New York authorities raid Rikers Island jail in crackdown
"Hands Of The Prisoner In Jail" [Shutterstock]

By Victoria Cavaliere

NEW YORK (Reuters) - New York City authorities raided Rikers Island and searched guards going in and out of the city's largest jail complex as part of a months-long investigation into drugs, weapons and contraband, officials said Tuesday.

The Monday afternoon sweep included searches of inmates and cells as well as guards, according to a statement from New York City's Department of Correction and Department of Investigation.

The raid focused on the George Motchan Detention Center, which houses 2,000 inmates at Rikers, where the average daily population is about 12,000.

It was unclear what the sweep turned up. Correction officials said the raid was prompted by information gathered during an investigation of violence and other illegal conduct.

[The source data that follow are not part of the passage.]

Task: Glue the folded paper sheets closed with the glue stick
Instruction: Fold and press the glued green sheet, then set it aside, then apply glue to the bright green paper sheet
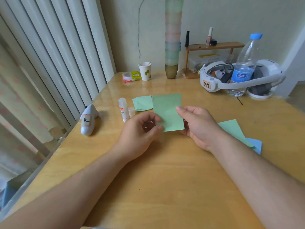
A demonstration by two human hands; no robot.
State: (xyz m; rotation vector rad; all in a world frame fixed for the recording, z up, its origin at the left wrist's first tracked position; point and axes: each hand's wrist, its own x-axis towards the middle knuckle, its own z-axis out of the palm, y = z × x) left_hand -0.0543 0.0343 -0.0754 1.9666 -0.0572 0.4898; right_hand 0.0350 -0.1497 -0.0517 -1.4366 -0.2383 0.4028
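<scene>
- Two bare forearms: enter from the bottom edge and reach forward over the glossy yellow-brown wooden table [165, 187].
- Left hand [140, 131]: fingers curled, thumb and forefinger pinching the lower left edge of the folded light-green paper sheet [168, 111].
- Right hand [198, 124]: thumb on top, fingers beneath, pinching the sheet's right edge; the sheet is held flat just above the table.
- White glue stick [123, 109]: upright, uncapped, left of the held sheet; its clear round cap [131, 111] stands just beside it.
- Small stack of folded green papers [143, 103]: on the table behind the held sheet.
- Green and blue loose paper sheets [234, 129]: lying under the right wrist.
- White dolphin-shaped toy [89, 119]: near the left table edge.
- Far side: paper cup [145, 71], tall stack of pastel plastic cups [172, 38], white headset [214, 78], clear water bottle with blue cap [244, 66].
</scene>
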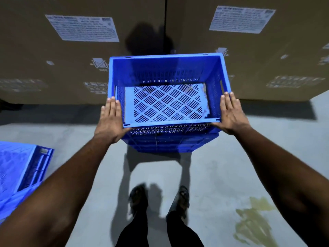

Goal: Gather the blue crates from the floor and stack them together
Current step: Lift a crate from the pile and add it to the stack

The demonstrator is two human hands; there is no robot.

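Note:
A blue slatted crate (167, 68) is in front of me at about waist height, its open top facing up and its perforated bottom visible inside. It sits on at least one more blue crate (170, 141) beneath it, nested or stacked. My left hand (111, 120) presses flat against the crate's left wall near the front corner, fingers straight. My right hand (231, 113) presses flat against the right wall the same way. Another blue crate (21, 168) lies on the floor at the far left, partly cut off by the frame edge.
Two large cardboard boxes (71, 59) with white labels stand right behind the crates like a wall. The grey concrete floor (222, 166) has a yellowish stain (252, 221) at the lower right. My feet (158, 200) stand just behind the stack.

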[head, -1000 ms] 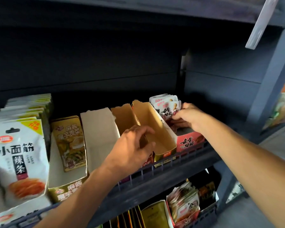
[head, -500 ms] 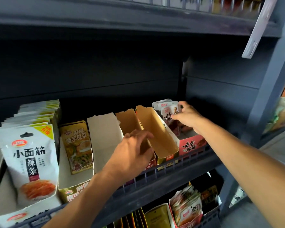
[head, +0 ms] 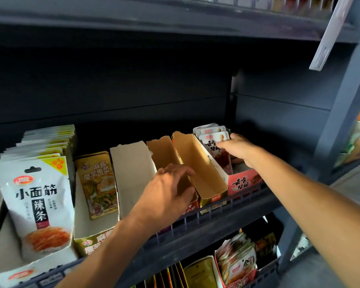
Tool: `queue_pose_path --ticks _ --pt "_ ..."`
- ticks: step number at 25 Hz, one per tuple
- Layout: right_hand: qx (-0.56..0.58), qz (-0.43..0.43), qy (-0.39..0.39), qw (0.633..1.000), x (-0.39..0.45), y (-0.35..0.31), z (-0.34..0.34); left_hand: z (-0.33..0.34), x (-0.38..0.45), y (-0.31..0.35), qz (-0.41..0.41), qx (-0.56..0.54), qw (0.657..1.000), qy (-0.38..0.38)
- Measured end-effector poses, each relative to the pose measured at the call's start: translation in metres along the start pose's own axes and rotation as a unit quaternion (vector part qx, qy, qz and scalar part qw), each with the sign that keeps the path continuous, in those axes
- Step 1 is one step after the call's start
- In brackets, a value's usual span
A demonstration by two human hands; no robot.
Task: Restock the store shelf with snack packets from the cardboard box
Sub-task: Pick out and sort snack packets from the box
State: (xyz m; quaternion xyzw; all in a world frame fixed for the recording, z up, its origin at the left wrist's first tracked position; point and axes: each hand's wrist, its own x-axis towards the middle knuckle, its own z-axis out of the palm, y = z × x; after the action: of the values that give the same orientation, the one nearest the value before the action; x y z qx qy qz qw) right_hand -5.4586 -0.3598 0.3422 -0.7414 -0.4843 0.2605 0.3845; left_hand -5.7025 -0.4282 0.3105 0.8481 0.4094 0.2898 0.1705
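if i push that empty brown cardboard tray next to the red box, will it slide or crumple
The empty cardboard tray probably slides easily: nothing shows inside to weigh it down. Its thin walls, torn at the back edge, look likely to buckle under a sideways push. Neighbouring boxes and the shelf rail should limit tipping.

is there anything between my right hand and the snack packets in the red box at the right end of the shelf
Nothing visible stands between them. The right hand is already on the front snack packet standing in the red box, having reached in over the box's open top.

The left hand's (head: 168, 190) fingers are hidden inside a display box (head: 164, 156); upper-shelf goods (head: 289, 3) blur.
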Motion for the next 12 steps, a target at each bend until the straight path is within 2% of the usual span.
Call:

More than a dozen officers have been arrested since the Rikers investigation began months ago and more charges are expected, the statement said.

The raid followed a string of problems at Rikers, including the 2013 arrest of two New York City correction officers on charges of smuggling drugs into the maximum security wing.

In March, a former senior guard at the jail was arrested on a federal charge that he deprived a mentally ill inmate of medical aid after he swallowed a corrosive disinfectant. The inmate, 25-year-old robbery suspect Jason Echevarria, eventually died.

A month earlier, Jerome Murdough, 56, a former Marine suffering from schizophrenia, was found dead inside his cell after being left in sweltering heat, an attorney for his family said. Murdough was being held on a charge of trespassing when he died.

His mother has filed a $25 million wrongful death lawsuit against the city.

Following Murdough's death, New York City Mayor Bill de Blasio appointed Joseph Ponte as corrections commissioner. Ponte has instituted new security policies to reduce a growing number of violent attacks on jail guards and health care workers and he has ordered a examination of training and safety practices.